Instructions to follow – Below are entries; output exactly the lines from the one with "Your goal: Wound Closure" to the one with "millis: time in", both included, and nothing else.

◆ ◆ ◆ ◆

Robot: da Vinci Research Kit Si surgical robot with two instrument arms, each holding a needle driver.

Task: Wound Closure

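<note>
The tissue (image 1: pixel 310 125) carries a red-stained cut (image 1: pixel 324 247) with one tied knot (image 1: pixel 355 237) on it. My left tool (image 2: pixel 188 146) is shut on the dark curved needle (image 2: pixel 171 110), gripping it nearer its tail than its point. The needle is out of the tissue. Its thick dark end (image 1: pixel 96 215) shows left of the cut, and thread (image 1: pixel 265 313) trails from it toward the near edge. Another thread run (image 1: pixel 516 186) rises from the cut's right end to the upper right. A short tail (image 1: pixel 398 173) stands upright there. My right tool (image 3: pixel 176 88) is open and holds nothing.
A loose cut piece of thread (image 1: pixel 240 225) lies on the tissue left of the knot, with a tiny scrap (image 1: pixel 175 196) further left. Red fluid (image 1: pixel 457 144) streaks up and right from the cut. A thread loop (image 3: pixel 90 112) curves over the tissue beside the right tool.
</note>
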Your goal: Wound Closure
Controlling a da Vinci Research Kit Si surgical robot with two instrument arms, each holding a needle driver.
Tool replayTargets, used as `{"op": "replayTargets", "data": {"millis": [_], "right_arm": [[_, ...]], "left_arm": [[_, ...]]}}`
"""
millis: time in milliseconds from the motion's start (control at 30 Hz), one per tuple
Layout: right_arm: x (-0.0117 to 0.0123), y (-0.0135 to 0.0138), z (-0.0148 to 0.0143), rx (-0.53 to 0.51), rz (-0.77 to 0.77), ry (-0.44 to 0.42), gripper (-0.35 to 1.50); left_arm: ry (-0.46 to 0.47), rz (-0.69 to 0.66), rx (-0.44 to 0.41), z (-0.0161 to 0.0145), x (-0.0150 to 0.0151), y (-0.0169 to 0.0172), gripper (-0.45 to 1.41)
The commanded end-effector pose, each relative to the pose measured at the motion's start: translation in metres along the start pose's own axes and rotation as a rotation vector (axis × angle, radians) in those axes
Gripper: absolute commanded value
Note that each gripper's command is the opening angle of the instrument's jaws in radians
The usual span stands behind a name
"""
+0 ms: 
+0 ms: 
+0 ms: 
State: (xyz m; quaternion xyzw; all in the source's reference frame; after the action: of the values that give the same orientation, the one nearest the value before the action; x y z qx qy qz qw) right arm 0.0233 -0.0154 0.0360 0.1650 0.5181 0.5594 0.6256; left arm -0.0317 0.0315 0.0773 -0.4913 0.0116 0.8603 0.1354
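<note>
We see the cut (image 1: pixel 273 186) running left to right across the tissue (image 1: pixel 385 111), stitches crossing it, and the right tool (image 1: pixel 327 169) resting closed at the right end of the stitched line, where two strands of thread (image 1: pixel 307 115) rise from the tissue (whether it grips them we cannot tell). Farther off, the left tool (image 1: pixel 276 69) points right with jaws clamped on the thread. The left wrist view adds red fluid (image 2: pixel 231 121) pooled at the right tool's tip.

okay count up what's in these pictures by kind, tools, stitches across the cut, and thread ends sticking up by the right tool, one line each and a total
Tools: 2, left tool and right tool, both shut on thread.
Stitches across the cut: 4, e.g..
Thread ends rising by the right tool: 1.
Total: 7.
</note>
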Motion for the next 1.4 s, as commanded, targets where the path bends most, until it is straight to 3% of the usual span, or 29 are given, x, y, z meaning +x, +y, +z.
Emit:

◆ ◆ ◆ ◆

Exercise result –
Your goal: Wound Closure
Controlling a da Vinci Research Kit Si surgical robot with two instrument arms, each holding a needle driver.
Tool replayTargets, used as `{"op": "replayTargets", "data": {"millis": [_], "right_arm": [[_, ...]], "left_arm": [[_, ...]]}}`
"""
millis: time in milliseconds from the motion's start (control at 30 Hz), one per tuple

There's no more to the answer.